-- GIVEN DATA follows --
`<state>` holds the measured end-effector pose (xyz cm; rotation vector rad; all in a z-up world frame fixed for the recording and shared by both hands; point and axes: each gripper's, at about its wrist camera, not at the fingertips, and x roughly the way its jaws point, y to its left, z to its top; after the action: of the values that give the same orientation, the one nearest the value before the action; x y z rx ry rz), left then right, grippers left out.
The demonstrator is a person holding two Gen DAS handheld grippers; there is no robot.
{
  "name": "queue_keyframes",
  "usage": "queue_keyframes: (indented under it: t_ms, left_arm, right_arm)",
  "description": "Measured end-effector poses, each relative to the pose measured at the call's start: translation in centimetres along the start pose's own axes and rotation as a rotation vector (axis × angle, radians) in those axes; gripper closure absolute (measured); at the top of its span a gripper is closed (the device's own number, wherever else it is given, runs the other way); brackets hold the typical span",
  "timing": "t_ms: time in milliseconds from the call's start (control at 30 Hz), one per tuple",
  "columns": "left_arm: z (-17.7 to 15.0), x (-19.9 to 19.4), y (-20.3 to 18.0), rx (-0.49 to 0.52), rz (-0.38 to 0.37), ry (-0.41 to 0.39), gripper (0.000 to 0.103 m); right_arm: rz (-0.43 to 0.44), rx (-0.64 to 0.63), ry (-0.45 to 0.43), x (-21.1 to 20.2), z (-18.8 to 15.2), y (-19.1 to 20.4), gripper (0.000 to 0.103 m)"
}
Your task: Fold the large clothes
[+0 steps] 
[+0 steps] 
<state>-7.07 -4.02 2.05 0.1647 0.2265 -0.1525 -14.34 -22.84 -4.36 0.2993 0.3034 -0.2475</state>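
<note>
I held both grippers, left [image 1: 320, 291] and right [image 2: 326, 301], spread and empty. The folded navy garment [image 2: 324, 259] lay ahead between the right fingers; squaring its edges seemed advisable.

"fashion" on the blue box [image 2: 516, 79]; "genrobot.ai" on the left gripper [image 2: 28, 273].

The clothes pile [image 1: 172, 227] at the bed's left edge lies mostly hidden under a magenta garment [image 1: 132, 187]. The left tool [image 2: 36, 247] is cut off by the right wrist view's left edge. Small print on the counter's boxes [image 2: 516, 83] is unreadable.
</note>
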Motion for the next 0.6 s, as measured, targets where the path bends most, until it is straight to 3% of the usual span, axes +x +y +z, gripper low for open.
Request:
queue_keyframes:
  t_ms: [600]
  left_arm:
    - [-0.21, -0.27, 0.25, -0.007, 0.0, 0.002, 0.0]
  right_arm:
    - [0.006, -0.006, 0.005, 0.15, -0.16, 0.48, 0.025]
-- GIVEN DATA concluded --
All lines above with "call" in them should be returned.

  "description": "Measured end-effector poses, each relative to the pose measured at the call's start: translation in centimetres along the start pose's own axes and rotation as a rotation vector (axis × angle, radians) in those axes; gripper closure absolute (measured); at the top of its span a gripper is closed (the device's own number, wherever else it is given, runs the other way); brackets hold the typical span",
  "timing": "t_ms: time in milliseconds from the call's start (control at 30 Hz), one per tuple",

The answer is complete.